So many illnesses, such as Multiple Sclerosis (MS), change virtually everything. Since MS is a debilitating disease with so many symptoms, no known cause or a cure, people with MS are constantly undergoing changes in the way they live. MS is considered to be one of the most —  if not the most — serious neurological diseases there is.

You wake up one morning and ask yourself “What’s the matter with me?” Or something similar. Over a period of time you start to experience one or more of the following symptoms:

•       Extreme weakness – fatigue

•       Loss of coordination

•       Staggering or loss of balance

•       Dragging of one or both feet, (drop foot)

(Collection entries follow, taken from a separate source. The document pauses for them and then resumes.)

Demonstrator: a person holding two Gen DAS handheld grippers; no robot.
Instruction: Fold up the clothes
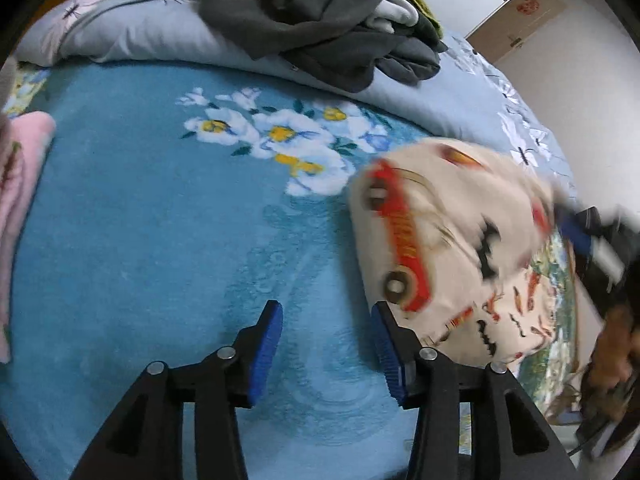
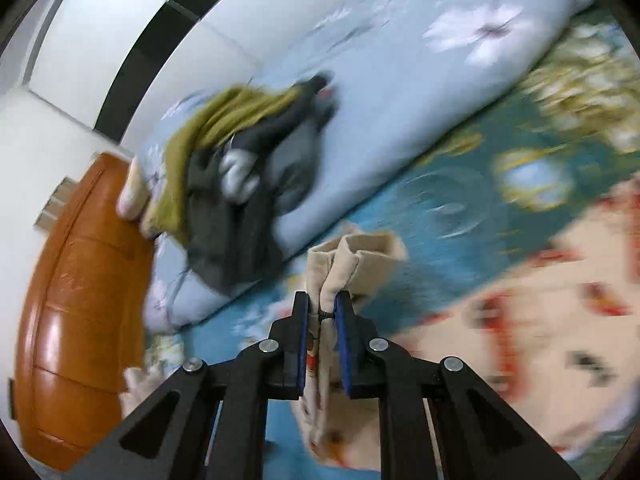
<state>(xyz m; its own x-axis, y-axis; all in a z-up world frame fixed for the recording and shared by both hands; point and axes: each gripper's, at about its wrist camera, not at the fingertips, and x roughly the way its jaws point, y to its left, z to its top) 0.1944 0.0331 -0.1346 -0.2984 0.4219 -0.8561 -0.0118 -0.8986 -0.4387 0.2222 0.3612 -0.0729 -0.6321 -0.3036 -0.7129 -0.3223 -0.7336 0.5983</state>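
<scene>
right gripper [image 2: 322, 306] is clamped on a bunched edge of the cream car-print shirt [image 2: 552, 320], which lies on the blue blanket [image 1: 160, 240]. left gripper [image 1: 326, 336] is wide open holding nothing, shirt just right of it. dark clothes pile [image 1: 320, 20] sits far back on the grey quilt [image 1: 140, 28].

You've got the cream garment [image 1: 452, 248], printed with red cars and small black marks, bunched up and partly lifted off the blue floral bed, blurred in both views. A folded cream edge of it [image 2: 344, 264] stands upright, pinched. Behind, on the rolled grey quilt, the pile of dark grey, olive and white clothes [image 1: 320, 20] sits crumpled, unfolded.
</scene>
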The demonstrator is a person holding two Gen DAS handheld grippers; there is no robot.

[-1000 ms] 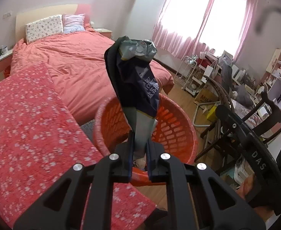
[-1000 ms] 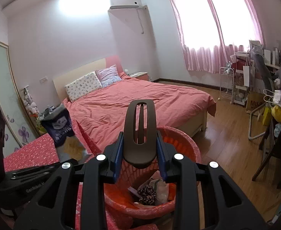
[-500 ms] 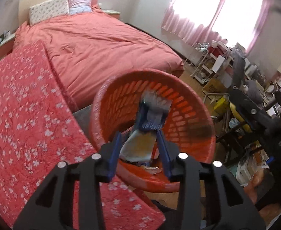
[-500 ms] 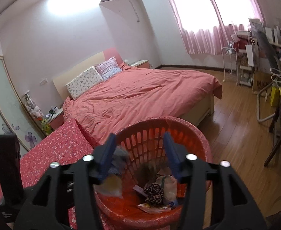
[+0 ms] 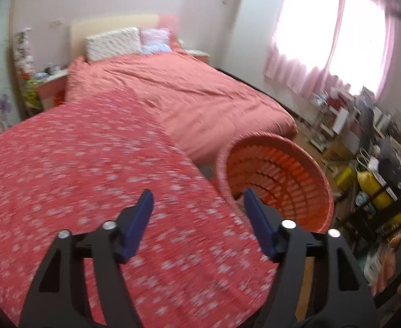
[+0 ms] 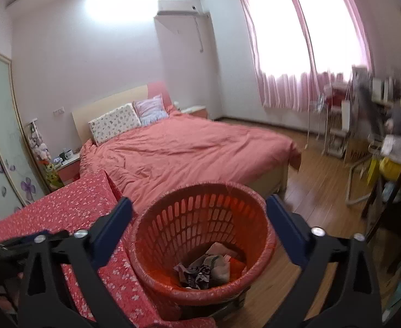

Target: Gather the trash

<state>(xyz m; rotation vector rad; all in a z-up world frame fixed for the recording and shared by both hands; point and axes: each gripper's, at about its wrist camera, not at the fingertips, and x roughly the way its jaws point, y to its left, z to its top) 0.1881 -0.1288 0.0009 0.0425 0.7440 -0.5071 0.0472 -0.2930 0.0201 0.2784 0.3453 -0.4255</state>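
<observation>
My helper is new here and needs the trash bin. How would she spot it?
Find the big bed with the salmon cover. At its foot corner, beside the red floral-cloth table, stands a round orange basket with slotted walls, wrappers inside.

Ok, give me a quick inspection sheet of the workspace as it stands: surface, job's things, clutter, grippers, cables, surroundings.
Surface: red cloth with small white flowers covering the table; no trash seen on the part in view.
Job's things: round orange slatted plastic basket beside the table edge, crumpled wrappers and bags at its bottom.
Clutter: crowded shelves and yellow bags to the right.
Grippers: left gripper opening, nothing between its jaws; right gripper opening over the basket, nothing between its jaws.
Cables: nothing seen.
Surroundings: bed with salmon-pink cover, pink curtains, wooden floor.
</observation>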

•       Tremors in hands, arms, legs, and/or head

•       Twitching in various parts of the body

•       Prickling sensations in body parts

•       Numbness in hands, feet and possibly other body parts

•       Headaches

•       Loss of eyesight, double or blurred vision

•       Involuntary movement of eyes

•       Sharp stabbing pains behind the eyes

•       Speech difficulties, slurring, stuttering, and repetitive speech

•       Memory loss

•       Bladder and bowel incontinence

•       Pain in various parts of the body

•       Tightness in abdominal area, feels like tight bands around the waist

•       Impotent (ED) – sexual dysfunction, a major reason for a high divorce rate amongst people with MS

•       Mood swings. (This one can be a killer especially between spouses)

•       The appearance of the influence of alcohol. (Carry your disclaimer card with you)

And there are others.

Most of these symptoms are not visible to the naked eye! That is why MS is often referred to as the “Invisible Disease” or the “Snowflake Disease.” If you have MS, you are now a snowflake. There are no two snowflakes alike and there are no two people with MS alike.

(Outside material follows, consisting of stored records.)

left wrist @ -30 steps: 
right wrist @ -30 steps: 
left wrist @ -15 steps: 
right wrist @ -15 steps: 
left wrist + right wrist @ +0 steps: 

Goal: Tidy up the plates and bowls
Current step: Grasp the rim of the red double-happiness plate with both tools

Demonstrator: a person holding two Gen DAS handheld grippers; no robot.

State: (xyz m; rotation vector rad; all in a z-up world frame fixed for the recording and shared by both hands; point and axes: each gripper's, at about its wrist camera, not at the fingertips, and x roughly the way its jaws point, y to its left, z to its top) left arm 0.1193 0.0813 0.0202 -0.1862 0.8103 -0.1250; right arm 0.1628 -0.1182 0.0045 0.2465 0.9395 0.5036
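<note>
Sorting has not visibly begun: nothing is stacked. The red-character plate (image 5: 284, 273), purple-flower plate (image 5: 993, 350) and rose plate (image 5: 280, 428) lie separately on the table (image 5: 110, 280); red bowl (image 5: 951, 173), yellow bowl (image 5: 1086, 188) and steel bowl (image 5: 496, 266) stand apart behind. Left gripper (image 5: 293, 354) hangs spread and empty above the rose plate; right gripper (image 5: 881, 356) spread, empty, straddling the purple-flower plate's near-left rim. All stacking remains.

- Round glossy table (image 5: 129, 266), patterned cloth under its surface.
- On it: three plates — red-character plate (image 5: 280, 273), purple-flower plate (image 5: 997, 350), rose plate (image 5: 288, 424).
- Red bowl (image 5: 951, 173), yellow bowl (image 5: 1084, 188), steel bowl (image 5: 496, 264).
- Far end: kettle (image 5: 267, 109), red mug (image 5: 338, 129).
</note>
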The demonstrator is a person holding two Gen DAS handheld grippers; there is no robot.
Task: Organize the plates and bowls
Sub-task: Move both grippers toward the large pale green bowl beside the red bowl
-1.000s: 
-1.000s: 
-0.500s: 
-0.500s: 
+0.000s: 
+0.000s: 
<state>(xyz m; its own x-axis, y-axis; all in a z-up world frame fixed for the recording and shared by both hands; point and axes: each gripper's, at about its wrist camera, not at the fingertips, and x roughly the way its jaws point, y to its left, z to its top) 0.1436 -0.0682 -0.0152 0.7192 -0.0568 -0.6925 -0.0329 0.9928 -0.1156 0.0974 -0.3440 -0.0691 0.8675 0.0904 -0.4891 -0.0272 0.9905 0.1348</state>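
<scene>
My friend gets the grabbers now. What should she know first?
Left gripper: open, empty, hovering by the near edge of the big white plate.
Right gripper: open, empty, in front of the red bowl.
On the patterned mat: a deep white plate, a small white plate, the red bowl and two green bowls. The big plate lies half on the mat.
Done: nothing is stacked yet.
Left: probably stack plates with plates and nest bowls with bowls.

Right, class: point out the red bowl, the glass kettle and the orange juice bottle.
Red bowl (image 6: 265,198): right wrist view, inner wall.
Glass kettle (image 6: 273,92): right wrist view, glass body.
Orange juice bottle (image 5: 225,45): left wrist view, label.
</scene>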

Since there are several diseases that share the same symptoms as MS, it makes diagnosing it somewhat difficult.

You hope the symptoms will go away, but they don’t, so you decide to see your doctor. After he/she examines you, he or she sends you to see a neurologist. After a series of more tests, an MRI or a spinal tap, you are eventually diagnosed with having Multiple Sclerosis, (MS) not Muscular Dystrophy (MD): you are not one of Jerry’s kids. Now begins the process of learning to live – cope with having MS.

(Coming in February: MS, a 10-Step Learning Program)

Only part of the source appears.